• **Work to be completed**:
What is wanted is the full listing, word for word, without its pictures.

· · · · ·

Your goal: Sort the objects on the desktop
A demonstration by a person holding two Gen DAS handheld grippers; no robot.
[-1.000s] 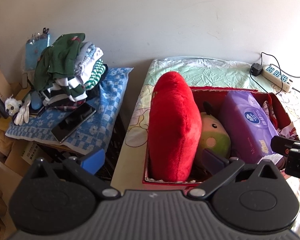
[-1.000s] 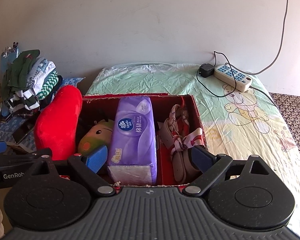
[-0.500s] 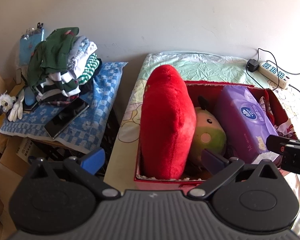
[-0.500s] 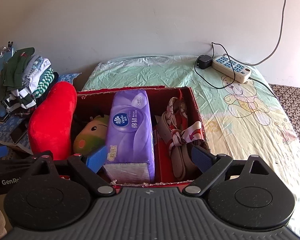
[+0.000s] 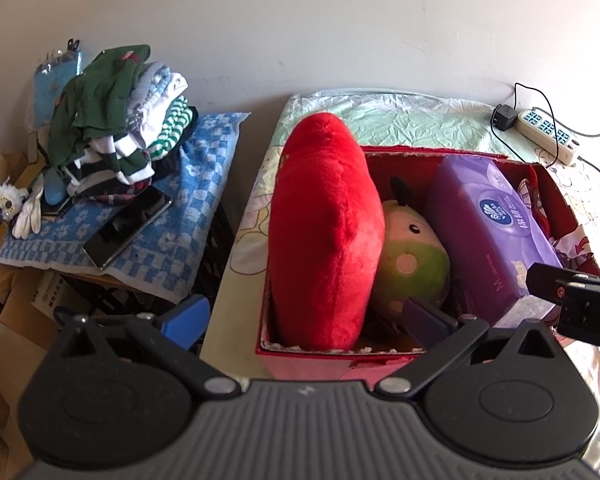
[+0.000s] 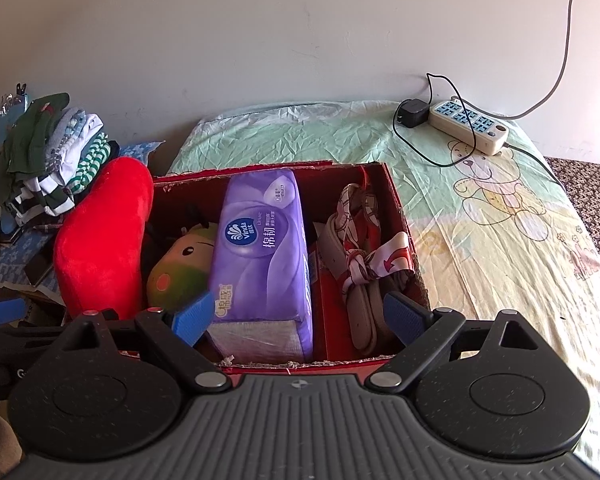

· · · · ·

• **The completed task**:
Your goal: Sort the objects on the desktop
A demonstration by a person holding two Gen DAS handheld grippers; no robot.
[-1.000s] 
[-1.000s] 
[-0.500s] 
[-0.500s] 
[+0.000s] 
[+0.000s] 

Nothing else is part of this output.